# TASK INSTRUCTIONS:
Give back the full listing exactly, setting the pictures aside.

# COLLECTED DATA:

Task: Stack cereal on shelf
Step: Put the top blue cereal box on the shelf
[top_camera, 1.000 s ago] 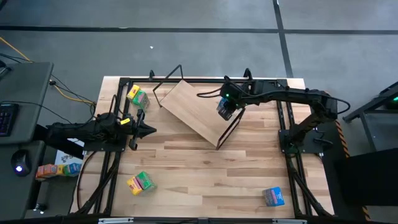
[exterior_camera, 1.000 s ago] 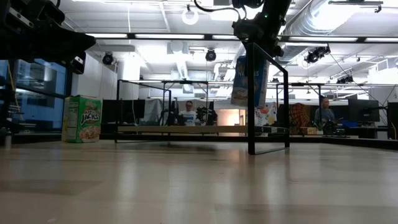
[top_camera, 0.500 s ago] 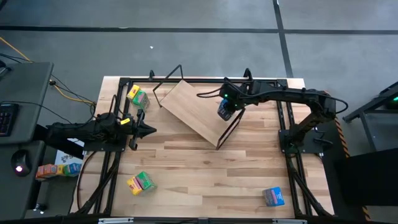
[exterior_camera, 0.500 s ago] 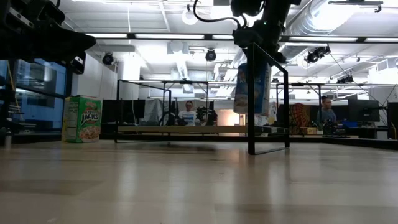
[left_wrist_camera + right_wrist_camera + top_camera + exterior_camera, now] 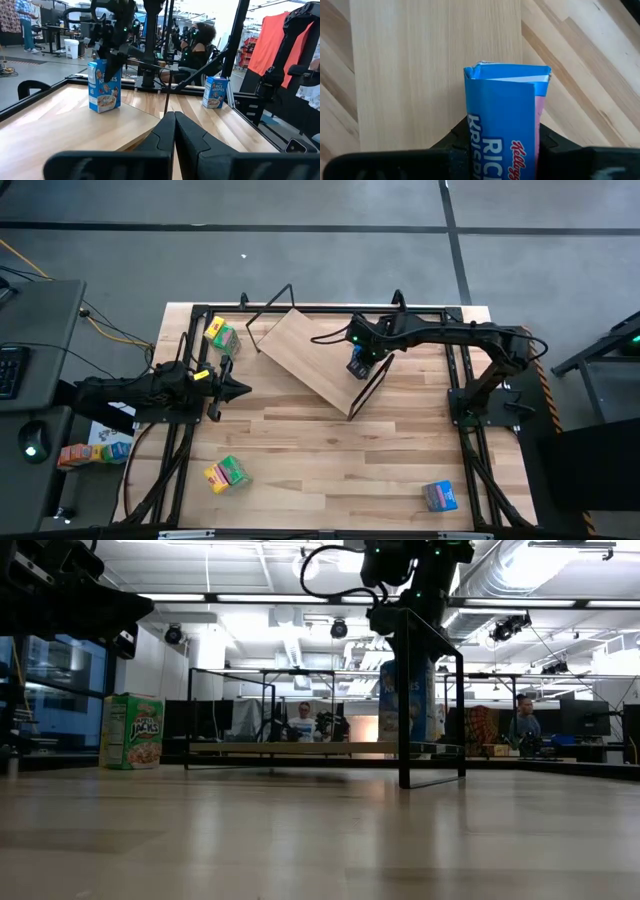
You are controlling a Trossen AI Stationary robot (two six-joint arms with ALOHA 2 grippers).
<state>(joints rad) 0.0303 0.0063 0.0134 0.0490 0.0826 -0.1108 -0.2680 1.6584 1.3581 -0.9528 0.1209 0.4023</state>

# YOUR RESPONSE:
Task: Stack cereal on shelf
Step: Put the top blue cereal box on the shelf
[top_camera, 1.000 s ago] 
[exterior_camera, 1.000 s ago] 
[top_camera, 0.500 s ago] 
[exterior_camera, 0.500 s ago] 
[left_wrist_camera + right_wrist_camera + top_camera + exterior_camera, now] 
You are controlling a Trossen AI Stationary robot (two six-joint arms with ALOHA 2 grippers).
<state>(joints rad) 0.0303 0.0063 0.0134 0.0490 0.0826 -0.1108 -0.2680 1.6584 1.3581 -0.9528 0.1209 0.4023</state>

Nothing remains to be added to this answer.